With cancer, or other long-term, ongoing issues, you could argue this isn’t horribly damaging. If by using the language of binaries you can get people on board with, say, huge increases to NIH funding, then maybe your little white lie about some mythical cure isn’t the end of the world. But if your little white lie is that it’s safe for everyone to go get a haircut and then head to a NASCAR race next week, maybe it is the end of the world.
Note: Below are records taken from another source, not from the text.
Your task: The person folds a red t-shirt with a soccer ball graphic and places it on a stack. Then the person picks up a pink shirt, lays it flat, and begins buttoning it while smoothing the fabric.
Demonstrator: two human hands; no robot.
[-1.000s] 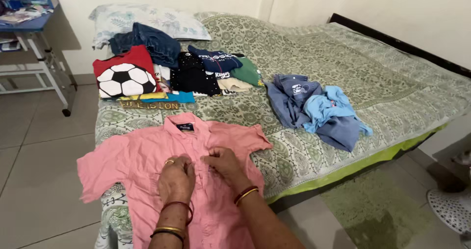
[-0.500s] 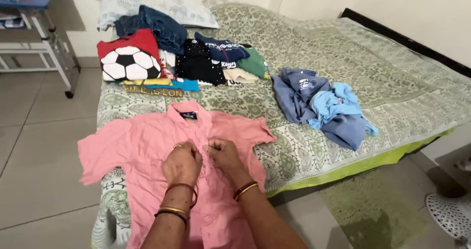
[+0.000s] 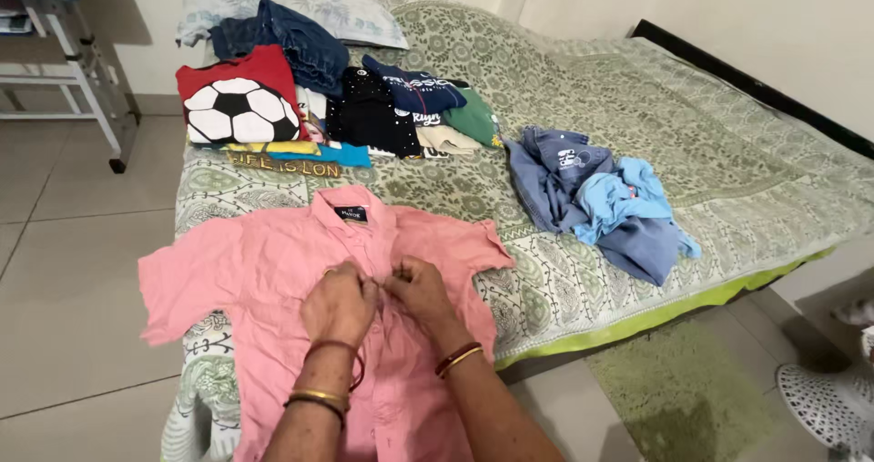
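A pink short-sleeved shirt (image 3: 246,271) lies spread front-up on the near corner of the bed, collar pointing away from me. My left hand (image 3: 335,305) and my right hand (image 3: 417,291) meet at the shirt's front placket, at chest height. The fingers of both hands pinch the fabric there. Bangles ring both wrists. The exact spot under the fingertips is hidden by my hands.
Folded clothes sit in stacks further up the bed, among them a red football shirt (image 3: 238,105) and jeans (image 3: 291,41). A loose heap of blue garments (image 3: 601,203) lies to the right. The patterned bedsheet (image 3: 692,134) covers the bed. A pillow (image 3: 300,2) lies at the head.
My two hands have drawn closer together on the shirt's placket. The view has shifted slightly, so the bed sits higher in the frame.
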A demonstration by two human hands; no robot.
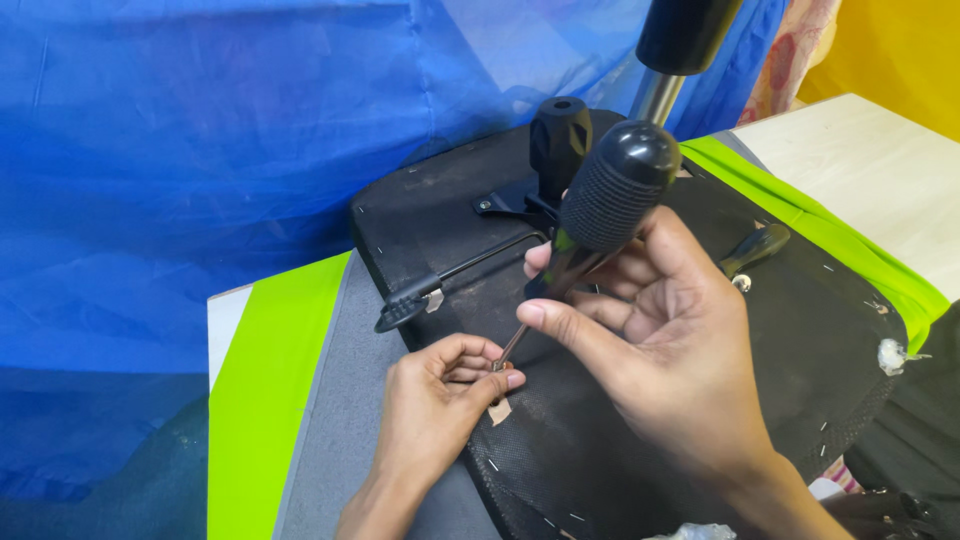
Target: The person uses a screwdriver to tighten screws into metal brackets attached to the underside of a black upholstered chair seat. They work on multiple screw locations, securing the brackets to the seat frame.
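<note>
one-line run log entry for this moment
right hand: holds screwdriver | left hand: pinches at its tip | under: upturned chair seat

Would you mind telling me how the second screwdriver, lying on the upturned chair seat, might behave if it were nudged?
The spare screwdriver has a rounded dark handle, so it would probably roll rather than slide. It lies on the sloping black seat underside, so it may drift towards the green edge. It looks rigid and fairly light, like the one in the right hand.

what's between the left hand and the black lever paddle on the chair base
Only bare black fabric of the chair underside separates the left hand from the lever paddle, in the head view.
</note>
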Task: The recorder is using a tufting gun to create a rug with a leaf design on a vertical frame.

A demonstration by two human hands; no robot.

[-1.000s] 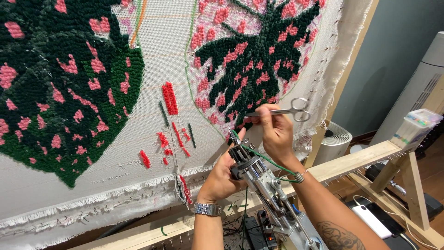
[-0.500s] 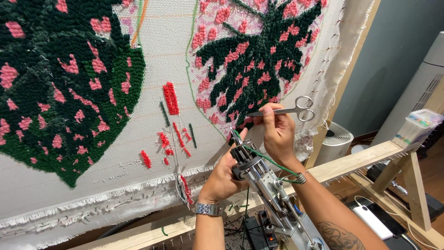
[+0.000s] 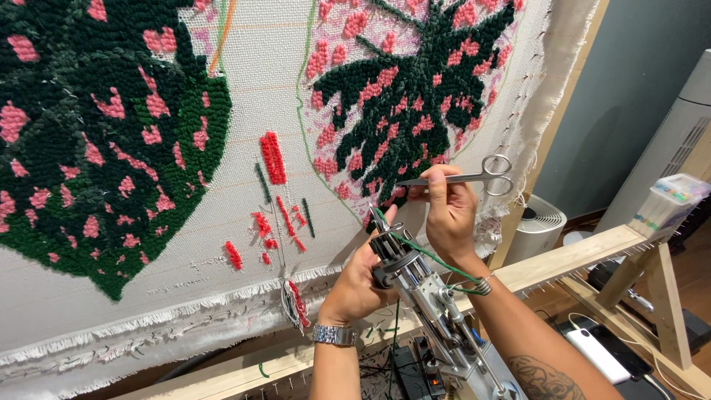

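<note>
Head view: our left hand [image 3: 354,285] is clenched around the head of the tufting gun [image 3: 422,296], at 6 o'clock in frame. Our right hand [image 3: 448,215], just above, pinches steel scissors [image 3: 463,175] in its fingers [image 3: 437,189], blades pointing to 9 o'clock. Green yarn [image 3: 433,258] runs from the gun's tip across the right wrist. Behind, the tufted cloth [image 3: 244,215] fills the wooden frame [image 3: 570,255].
</note>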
When Nixon poked his science advisor in the shoulder and demanded he do some science to fix things, David actually did offer some advice, it just wasn’t what the president wanted to hear. He told him about x-ray machines, and metal detectors, and other simple things that might help keep weapons off of planes. Nixon didn’t like those, so instead he started by putting a bunch of air marshals on planes, but eventually we got the modern version of airport security at least partially as a result.
In other words, we took incremental steps that offer somewhat dramatic inconveniences to the general public, but probably does deter most would-be hijackers from even giving it a shot. Call the x-rays and the metal detectors the masks, testing, and contact tracing of the issue. There is no “open,” not anymore, just a long tail of gray area, an ocean of ambiguity stretching out in front of us, and we’ll do better to learn to swim in it.